Keith shorted CSH in the virtual portfolio earlier today at $43.85. His quantitative levels show a TRADE (short-term) and TREND (intermediate term) levels of resistance at $44.61 and $45.97, respectively.

Our bearish view on CSH is growing. There are several factors at play here. 

* The YoY price change in gold is poised to roll from a 22% tailwind to an 8% tailwind in 2Q12 and if gold holds at its current level it will be a 7% headwind in 3Q12. A rough heuristic for the revenue model of a pawn store operator is that gold appreciation over the past decade has contributed 9.6%, or just over half, of the overall growth in revenue. We show this in the chart below. For CSH the effect should be more acute, because they hedge out the price of gold six months in advance. This means that when they reported 1Q12 results, they were actually reflecting the 38% 3Q11 YoY tailwind, meaning that gold price tailwinds will slow meaningfully for them for the coming 9 months.

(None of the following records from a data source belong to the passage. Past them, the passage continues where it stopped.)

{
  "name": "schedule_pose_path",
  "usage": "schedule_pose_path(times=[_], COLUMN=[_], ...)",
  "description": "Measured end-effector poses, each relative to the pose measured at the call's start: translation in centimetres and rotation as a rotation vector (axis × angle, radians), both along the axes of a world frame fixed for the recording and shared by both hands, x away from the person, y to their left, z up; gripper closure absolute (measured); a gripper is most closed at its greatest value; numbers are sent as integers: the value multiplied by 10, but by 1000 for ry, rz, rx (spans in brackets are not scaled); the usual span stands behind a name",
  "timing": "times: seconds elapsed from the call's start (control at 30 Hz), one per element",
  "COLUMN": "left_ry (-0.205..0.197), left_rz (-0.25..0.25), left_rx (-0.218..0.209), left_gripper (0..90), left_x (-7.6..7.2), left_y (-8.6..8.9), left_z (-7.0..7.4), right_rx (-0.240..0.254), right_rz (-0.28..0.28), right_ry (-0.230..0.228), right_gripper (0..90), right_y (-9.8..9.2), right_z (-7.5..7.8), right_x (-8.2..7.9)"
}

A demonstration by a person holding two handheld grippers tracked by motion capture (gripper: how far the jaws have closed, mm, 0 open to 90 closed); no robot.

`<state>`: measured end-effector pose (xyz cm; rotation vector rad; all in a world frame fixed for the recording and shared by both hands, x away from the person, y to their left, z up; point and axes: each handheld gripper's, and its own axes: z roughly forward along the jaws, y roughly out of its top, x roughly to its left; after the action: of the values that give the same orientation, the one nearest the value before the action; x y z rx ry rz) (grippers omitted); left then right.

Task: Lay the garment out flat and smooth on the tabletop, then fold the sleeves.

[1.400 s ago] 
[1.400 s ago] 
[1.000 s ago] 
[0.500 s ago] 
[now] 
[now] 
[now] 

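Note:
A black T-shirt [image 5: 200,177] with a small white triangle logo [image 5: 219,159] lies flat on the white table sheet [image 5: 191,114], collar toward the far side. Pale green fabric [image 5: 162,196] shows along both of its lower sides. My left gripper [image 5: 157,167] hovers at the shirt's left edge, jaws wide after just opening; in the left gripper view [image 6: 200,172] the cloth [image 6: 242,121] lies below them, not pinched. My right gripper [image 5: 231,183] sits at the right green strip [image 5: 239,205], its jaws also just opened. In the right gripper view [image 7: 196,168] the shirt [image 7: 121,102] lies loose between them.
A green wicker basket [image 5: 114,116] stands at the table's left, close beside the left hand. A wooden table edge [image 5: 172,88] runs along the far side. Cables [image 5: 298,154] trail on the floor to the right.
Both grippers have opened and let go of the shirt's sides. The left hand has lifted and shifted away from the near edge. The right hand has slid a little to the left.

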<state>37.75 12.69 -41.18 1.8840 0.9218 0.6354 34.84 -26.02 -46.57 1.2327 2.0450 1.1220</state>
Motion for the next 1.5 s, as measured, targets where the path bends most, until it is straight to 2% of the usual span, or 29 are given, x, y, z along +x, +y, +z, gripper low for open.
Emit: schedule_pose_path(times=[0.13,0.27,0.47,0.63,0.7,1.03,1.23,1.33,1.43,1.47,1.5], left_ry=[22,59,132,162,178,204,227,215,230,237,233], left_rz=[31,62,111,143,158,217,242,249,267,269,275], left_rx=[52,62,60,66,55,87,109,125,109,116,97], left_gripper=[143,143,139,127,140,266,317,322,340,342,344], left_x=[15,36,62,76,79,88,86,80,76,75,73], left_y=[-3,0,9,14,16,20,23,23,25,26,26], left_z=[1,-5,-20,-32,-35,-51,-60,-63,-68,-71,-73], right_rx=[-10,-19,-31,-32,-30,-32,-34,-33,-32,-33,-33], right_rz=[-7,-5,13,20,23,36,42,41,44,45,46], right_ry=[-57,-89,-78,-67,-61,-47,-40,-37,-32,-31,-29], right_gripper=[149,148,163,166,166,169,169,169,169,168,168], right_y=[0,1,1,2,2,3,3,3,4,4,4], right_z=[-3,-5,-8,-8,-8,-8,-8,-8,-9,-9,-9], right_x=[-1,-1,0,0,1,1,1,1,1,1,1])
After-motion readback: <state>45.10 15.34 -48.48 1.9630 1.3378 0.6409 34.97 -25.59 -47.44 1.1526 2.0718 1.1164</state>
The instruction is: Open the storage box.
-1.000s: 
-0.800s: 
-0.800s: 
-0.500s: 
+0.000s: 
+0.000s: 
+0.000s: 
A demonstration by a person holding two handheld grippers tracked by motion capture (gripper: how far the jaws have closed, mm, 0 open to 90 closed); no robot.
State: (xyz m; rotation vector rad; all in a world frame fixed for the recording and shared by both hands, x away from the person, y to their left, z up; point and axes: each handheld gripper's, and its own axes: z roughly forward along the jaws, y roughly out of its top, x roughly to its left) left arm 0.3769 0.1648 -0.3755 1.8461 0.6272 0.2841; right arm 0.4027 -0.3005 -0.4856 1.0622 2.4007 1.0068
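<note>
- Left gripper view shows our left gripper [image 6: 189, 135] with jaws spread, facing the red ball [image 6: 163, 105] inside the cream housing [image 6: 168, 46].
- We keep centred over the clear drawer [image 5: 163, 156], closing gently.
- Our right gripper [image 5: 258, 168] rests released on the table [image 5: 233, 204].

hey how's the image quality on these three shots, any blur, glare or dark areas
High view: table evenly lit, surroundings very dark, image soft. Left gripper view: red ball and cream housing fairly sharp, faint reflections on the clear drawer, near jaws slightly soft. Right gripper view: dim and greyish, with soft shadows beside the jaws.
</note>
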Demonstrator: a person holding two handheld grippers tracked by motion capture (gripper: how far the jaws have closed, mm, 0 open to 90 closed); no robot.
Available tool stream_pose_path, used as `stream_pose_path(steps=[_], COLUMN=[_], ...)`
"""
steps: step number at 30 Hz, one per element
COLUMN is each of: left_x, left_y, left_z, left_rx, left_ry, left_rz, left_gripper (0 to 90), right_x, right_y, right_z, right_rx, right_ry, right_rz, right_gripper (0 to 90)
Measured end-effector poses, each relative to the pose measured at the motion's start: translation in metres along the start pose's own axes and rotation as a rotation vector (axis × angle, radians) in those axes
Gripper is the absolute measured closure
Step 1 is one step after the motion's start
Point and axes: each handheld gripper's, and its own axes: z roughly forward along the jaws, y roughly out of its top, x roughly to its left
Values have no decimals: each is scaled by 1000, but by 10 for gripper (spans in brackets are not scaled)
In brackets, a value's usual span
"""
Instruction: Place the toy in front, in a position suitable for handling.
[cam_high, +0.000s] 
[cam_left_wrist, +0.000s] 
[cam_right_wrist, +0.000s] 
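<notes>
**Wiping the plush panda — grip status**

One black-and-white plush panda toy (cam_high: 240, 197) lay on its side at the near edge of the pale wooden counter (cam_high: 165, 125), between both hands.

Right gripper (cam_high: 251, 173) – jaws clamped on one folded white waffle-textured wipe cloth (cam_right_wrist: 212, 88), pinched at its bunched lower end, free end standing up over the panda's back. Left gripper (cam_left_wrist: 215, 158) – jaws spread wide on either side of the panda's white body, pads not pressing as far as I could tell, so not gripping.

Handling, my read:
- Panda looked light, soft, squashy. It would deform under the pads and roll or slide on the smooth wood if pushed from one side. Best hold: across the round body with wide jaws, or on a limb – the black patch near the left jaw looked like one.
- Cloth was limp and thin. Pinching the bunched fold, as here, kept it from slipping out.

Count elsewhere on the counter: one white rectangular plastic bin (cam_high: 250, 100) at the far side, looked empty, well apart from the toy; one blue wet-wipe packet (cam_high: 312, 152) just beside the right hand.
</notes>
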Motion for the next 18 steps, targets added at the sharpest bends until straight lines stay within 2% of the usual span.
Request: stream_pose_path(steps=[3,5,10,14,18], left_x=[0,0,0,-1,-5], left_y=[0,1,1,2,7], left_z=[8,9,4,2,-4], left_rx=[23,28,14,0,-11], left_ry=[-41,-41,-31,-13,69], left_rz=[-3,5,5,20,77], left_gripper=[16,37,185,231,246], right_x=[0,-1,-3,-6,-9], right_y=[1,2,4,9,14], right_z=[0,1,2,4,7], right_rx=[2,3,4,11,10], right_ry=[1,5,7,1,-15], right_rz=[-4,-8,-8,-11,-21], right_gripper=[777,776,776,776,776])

CSH: A GOOD SHORT FOR THE REST OF 2012 - CSH gold

* Judging from the divergence between expectations and reality, the consensus doesn't understand the amount of headwind the company if facing. Consider the net revenue growth expectations the Street is modeling in for the next 3 quarters relative to the headwind from gold.

CSH: A GOOD SHORT FOR THE REST OF 2012 - CSH expectations

Source: Factset Estimates, Hedgeye Research 

* The other issue at play here is whether gold volumes are drying up for the pawn operators. We wrote a note on this following EZPW's earnings, but to summarize: both FCFS and EZPW spoke to materially declining gold volumes, and EZPW attributed it to their borrower base running out of gold. Cash America came out and denied that they were seeing the same trends in their business, but call us skeptical. The main driver of the falling volumes is the emergence in the last few years of the pop-up gold buyer - ads for these places are now ubiquitous: billboards, radio, tv. These shops are taking share from traditional pawn business like CSH, EZPW and FCFS. A secondary factor is that the borrower base is running out of gold. The rise in the price of gold over the past decade has made for a largely one-way trade: gold leaves the population of pawn borrowers and returns, via scrap, to more affluent customers outside the pawn borrower population.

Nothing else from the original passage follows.